My friendship with Lisa Whittle has grown strong and tender through the years, anchored by our passion for Jesus and seeking first the Kingdom of God. Jesus Over Everything aren’t just words to her. They are the pursuit of her life. Today she shares her poignant experience watching the truth about real love change her perspective, through the service of her mother, even in the hours after her father’s death.
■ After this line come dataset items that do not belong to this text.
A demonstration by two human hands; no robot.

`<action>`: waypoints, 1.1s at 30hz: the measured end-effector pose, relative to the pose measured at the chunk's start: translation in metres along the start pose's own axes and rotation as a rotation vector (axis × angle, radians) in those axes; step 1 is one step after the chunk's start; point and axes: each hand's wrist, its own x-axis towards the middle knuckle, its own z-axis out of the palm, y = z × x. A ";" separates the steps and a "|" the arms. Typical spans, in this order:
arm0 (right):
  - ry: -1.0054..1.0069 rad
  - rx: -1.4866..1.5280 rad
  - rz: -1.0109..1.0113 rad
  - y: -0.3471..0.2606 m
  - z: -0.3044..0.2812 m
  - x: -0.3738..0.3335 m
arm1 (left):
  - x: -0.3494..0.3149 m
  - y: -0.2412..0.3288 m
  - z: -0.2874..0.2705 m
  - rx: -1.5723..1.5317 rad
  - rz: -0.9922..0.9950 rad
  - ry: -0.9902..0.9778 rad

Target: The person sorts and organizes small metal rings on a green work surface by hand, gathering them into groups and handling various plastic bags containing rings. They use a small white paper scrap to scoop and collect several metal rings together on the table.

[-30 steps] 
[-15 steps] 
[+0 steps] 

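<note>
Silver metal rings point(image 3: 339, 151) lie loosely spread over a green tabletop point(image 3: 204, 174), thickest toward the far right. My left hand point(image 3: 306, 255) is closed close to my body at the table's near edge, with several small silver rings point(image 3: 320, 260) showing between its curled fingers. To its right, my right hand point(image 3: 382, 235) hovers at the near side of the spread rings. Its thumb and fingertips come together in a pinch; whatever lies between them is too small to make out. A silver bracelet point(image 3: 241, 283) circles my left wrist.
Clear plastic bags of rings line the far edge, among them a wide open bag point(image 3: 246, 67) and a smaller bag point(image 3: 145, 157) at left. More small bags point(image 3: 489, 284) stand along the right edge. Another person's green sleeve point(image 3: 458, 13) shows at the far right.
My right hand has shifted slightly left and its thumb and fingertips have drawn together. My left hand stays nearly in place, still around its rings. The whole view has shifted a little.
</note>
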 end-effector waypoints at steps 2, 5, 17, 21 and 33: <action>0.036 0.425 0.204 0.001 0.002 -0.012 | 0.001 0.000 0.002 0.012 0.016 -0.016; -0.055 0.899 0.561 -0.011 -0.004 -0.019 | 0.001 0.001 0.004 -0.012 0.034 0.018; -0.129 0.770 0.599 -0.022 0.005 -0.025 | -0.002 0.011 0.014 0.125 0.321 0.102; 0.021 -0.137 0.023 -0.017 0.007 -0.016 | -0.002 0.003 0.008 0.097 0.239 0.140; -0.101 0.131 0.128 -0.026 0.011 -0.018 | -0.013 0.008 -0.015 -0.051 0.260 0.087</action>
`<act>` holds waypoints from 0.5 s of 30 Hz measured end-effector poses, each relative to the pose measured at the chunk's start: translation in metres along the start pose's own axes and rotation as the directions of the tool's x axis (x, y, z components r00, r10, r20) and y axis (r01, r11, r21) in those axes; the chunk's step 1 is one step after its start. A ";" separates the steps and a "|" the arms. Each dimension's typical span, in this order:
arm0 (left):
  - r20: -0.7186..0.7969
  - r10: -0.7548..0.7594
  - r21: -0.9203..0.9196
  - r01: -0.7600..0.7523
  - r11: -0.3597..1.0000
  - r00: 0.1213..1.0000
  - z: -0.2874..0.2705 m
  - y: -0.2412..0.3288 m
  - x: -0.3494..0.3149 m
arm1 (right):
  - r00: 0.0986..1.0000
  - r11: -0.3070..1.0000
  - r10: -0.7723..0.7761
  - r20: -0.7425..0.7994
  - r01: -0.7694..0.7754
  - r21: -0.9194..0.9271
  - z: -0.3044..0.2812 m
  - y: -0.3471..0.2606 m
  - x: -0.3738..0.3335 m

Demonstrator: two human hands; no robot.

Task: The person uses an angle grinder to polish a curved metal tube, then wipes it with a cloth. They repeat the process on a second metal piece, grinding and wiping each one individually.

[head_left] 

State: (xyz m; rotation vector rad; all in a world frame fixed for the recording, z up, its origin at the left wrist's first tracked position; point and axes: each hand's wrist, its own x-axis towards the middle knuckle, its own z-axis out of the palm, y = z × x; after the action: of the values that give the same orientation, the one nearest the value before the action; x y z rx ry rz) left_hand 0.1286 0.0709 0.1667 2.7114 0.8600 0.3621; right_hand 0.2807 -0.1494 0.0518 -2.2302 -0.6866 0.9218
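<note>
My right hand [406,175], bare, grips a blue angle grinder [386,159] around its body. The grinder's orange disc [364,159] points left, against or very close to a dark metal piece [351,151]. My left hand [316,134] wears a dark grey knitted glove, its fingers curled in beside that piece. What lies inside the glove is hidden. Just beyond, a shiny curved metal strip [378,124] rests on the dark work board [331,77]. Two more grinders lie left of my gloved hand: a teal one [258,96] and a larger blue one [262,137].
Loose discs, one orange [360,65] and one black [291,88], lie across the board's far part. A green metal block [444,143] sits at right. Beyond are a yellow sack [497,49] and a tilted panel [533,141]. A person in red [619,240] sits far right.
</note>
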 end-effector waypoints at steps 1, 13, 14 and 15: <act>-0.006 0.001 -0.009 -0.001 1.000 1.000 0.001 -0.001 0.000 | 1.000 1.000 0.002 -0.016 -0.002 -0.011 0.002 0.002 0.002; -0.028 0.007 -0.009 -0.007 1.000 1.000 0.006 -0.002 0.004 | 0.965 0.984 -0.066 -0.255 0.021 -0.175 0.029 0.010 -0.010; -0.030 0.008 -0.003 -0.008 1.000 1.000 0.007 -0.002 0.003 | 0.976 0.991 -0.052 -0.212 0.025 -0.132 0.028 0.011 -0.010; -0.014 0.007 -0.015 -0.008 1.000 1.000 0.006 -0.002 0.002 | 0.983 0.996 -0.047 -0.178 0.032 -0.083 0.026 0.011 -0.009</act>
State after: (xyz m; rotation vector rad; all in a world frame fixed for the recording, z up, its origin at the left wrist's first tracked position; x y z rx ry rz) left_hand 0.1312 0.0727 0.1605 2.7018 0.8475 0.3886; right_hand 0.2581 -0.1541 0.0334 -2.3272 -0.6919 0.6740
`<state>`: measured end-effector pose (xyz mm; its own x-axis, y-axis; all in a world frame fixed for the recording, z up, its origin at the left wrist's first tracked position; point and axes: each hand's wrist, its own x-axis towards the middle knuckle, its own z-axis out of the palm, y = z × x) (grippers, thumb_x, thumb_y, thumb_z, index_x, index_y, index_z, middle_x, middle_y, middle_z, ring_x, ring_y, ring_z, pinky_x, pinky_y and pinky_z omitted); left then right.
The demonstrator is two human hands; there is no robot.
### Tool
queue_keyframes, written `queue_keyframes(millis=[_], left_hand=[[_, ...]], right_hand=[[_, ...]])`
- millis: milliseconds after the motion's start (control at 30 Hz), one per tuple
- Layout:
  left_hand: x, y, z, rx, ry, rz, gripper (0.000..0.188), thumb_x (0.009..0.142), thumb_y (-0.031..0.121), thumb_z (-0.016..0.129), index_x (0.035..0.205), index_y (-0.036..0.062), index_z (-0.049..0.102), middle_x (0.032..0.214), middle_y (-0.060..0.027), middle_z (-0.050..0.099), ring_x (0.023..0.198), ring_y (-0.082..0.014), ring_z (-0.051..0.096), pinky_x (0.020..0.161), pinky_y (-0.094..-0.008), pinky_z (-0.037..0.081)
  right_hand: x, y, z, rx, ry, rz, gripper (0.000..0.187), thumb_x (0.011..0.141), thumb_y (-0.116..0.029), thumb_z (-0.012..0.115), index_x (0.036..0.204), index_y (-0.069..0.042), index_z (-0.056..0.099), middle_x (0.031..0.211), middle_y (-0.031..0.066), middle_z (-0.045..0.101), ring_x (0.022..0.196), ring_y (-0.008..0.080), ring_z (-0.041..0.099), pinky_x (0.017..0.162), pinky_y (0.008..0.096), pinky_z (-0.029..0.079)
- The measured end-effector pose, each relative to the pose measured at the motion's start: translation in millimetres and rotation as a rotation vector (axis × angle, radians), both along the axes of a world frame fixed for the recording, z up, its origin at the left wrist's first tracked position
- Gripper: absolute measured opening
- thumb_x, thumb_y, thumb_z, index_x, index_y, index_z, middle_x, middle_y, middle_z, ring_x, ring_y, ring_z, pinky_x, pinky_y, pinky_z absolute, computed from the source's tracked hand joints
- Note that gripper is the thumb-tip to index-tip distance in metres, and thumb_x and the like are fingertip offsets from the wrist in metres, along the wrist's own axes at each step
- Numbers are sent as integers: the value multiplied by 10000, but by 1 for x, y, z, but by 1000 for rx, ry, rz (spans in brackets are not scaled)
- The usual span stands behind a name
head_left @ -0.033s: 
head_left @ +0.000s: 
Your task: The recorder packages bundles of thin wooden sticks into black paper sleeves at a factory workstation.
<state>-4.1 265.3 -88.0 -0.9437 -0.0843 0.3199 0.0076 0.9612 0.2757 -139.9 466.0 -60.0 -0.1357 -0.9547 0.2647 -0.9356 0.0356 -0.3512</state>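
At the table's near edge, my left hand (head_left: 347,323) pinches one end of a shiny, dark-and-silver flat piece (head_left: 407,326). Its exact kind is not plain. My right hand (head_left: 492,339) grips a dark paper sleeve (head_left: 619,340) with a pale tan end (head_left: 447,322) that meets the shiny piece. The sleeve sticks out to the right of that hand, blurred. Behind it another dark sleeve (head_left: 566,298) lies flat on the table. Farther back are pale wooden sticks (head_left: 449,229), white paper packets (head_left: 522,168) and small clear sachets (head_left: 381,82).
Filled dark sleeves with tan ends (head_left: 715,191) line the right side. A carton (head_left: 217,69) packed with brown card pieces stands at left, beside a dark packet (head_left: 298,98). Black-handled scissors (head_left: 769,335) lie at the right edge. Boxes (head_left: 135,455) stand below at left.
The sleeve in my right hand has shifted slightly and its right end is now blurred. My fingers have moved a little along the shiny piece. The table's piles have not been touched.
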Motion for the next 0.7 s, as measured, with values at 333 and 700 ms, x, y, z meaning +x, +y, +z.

It’s an unspeakable grace to welcome Lisa to the farm’s front porch today…

guest post by Lisa Whittle

Love…is as easy as a choice and as disciplined as an ongoing matter of prayer.

I got a front row seat to this truth being played out in my parents’ relationship, my whole life, really, but especially in my father’s latter years.

Mom always took care of Dad.

Though he was physically stronger with a bolder personality, on the inside he was intensely more fragile.

Mom’s calming spirit became necessary for life’s many twists and turns, dark valleys, missteps, and a large IRS court case and subsequent judgment against Dad that threatened to derail our family as its news was splashed all across town.

Some of my most vivid childhood memories are of Mom picking up after Dad, plating his dinner, finding his lost wallet as he raced out the door.

Never did she complain. Always did she take care of him.

My mother, a tiny woman, never lacked in determination. As much as she took care of my Dad, she took care of everything else too—which no one knew would prove to be a necessary skill in the years to come, with Dad’s failing health, when she would take on all the household responsibilities.

Dad ran the show, but Mom managed it. Mom did it all, for the most part.

I never doubted that she was smart or capable. But because I was a different kind of female—strong-willed, determined, non-traditional in many ways, and too modern to wait hand and foot on any man—I wondered at times if she was truly strong.

So we talked about it one day, in a rather heated discussion.

I asked her why she not only served my Dad like she did but also stayed married to him when he had put her through so much all those years, not understanding in my youth how her decisions could be anything but weak and subservient.

“I made a choice,” she said.

It was then, if for the first time, it dawned on me the why and how behind everything throughout my life, between my parents and who Mom really was at the core.

She wasn’t weak because she did those things I didn’t always understand.

She was strong because she made a choice—to love God and to love and serve my father as a result. The decision I saw lived out in front of me flowed from a bigger decision that was made first.

I knew something else about my Mom as well, watching her all those years. Her loving my Dad didn’t end with a choice.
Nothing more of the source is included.